Any musician who claims not to be in the business for the money at least a little bit is lying to themselves. 

Even though there are many people who would rather give anything to go back to being an anonymous musician once they start getting hounded by the paparazzi, there’s nothing that can replace the satisfaction of knowing that you’ve created one of the biggest songs that you can when it soars up the charts. But even if people sometimes reach for their guitars with stars in their eyes, the best songwriters are usually the ones who are in it to have some fun whenever they perform.

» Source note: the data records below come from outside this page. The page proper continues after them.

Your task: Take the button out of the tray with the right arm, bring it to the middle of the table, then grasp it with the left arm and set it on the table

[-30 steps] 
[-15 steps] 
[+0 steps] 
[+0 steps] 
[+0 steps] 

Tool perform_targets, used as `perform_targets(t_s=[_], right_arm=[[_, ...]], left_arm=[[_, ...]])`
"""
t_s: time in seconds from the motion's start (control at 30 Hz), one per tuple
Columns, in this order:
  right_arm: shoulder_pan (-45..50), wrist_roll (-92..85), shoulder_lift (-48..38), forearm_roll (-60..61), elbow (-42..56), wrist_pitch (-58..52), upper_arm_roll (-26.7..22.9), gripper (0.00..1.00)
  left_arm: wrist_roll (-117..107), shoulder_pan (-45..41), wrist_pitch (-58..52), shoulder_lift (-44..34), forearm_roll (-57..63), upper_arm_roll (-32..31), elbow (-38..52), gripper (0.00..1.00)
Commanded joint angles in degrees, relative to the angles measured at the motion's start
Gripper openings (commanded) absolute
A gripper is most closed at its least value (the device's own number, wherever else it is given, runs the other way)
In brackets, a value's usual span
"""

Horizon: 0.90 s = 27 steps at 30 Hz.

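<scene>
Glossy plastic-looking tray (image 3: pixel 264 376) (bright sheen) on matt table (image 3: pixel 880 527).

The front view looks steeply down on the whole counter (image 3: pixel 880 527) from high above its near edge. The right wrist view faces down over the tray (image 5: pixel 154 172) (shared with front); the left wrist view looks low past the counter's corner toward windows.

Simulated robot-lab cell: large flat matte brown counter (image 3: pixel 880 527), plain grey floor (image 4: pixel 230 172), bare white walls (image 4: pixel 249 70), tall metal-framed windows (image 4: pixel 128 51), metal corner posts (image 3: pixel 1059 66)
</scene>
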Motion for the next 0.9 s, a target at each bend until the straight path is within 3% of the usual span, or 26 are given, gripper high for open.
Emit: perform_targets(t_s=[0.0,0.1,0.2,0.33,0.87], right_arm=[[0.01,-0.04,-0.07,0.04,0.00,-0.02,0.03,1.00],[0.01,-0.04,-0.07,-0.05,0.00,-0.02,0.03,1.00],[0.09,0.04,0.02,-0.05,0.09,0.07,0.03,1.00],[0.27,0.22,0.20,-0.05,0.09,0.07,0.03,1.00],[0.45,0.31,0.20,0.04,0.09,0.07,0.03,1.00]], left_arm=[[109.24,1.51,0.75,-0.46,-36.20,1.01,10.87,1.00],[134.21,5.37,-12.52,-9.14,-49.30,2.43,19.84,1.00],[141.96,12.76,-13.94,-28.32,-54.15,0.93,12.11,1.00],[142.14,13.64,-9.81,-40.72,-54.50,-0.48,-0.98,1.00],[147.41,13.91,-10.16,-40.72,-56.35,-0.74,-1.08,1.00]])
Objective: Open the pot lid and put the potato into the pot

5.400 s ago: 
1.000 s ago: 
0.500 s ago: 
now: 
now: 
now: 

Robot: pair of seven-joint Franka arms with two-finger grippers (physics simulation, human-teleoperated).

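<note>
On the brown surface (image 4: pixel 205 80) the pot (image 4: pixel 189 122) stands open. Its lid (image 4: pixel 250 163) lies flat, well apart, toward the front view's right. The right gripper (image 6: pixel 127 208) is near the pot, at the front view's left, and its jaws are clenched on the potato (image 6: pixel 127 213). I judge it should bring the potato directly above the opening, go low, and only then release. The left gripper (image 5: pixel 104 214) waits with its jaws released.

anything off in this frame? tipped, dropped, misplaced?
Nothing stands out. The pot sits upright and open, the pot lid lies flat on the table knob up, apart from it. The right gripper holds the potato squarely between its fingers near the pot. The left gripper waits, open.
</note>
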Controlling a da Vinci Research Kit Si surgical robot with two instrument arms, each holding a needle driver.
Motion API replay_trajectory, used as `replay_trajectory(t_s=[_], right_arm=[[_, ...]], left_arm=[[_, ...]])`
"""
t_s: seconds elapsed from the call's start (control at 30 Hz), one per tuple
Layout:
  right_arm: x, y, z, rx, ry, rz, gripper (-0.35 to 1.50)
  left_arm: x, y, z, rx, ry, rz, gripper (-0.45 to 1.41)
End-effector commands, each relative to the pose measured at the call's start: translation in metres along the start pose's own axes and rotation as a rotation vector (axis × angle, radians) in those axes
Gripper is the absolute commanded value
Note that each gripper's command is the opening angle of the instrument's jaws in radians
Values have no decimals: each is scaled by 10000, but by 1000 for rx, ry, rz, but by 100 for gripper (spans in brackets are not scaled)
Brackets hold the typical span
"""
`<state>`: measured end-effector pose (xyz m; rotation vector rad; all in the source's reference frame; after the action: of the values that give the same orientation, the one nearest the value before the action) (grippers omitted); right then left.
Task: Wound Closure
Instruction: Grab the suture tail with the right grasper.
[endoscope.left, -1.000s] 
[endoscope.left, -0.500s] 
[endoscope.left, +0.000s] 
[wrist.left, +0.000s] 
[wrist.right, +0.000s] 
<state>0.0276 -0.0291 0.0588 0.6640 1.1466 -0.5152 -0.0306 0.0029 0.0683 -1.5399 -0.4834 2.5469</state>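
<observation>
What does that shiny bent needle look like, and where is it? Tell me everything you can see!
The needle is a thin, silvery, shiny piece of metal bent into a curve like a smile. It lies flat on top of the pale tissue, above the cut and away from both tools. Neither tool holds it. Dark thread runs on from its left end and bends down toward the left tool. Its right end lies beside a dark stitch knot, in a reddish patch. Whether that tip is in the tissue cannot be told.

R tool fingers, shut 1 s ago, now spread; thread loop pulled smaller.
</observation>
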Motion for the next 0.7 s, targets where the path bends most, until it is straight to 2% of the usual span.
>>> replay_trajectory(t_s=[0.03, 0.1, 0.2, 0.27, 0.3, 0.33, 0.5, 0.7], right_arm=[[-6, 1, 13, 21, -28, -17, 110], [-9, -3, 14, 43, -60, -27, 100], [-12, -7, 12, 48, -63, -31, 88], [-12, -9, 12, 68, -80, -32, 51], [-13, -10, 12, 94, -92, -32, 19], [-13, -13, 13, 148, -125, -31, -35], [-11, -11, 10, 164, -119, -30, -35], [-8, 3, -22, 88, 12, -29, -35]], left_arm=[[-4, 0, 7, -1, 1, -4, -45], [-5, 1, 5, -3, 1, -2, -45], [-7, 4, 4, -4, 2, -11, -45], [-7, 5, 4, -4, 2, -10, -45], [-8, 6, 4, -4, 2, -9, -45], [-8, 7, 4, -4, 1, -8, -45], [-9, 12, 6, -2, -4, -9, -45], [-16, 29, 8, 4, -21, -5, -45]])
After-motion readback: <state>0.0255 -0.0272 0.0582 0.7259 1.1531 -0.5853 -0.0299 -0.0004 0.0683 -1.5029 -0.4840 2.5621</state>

Sure, there are more than a few people who have the magnetic charisma like Elvis Presley, but by and large, some of the biggest names in music don’t necessarily have to be pinup stars by any means. No disrespect meant to the man, but Phil Collins looked like a convenience store manager when he got up onstage, and yet he’s responsible for making some of the biggest hits that the 1980s ever spat out.

But the thought of selling 100 million records is borderline unthinkable for someone breaking into the industry. Most people aren’t thinking along those lines anymore, but in the era when vinyl and CDs were the best mediums for music, getting to 100 million was still the musical equivalent of trying to climb Mount Olympus. It was never going to be easy, but Paul McCartney somehow found a way to do it twice.

McCartney is already in an exclusive club with Phil Collins and Michael Jackson for being one of the only stars to have reached that milestone, but do you really need me to explain why The Beatles sold 100 million records? They are the reason why modern pop music sounds the way it does, and even if you don’t like some of the tunes they were writing back in the day, no one can really deny the impact that they had from the songs they sang to the drugs they took to the clothes they wore.

So when someone scales the biggest height anyone has reached, no one really expects them to do the whole thing all over again. And while time is on McCartney’s side a little bit since he has a much longer solo career than most of his Beatles brethren, he had already surpassed that musical threshold long before he had even made some of the most impressive records of his later career.

While The Beatles hit that mark by the start of the 1970s, McCartney was awarded a place in the Guinness Book of Records for selling 100million records before the 1980s got underway. John Lennon hadn’t yet been taken from this world yet, but considering all of the hard work that Macca had put into keeping Wings going, it wasn’t hard to see why the rest of his country related to tunes like ‘Mull of Kintyre’ when he put it out in the middle of the punk movement.

And I’m not covering my bases with an ‘as of today’ distinction when it comes to McCartney’s records, either. He was the first person to sell 100 million records as a solo artist and in a band, and since the record industry doesn’t worry as much about the physical sales of albums anymore, those world records are going to be set in stone like that until the end of time when it comes to physical media.

It wasn’t always necessarily cool to be McCartney whenever he made some of his best tunes, but the fact that he could make it that far with his solo career was the best sign of what could be done when he stuck to his principles. He never apologised for writing silly love songs, and given the amount of people that had been turning up to his gigs and buying the records, it seemed the world didn’t have enough of them, either.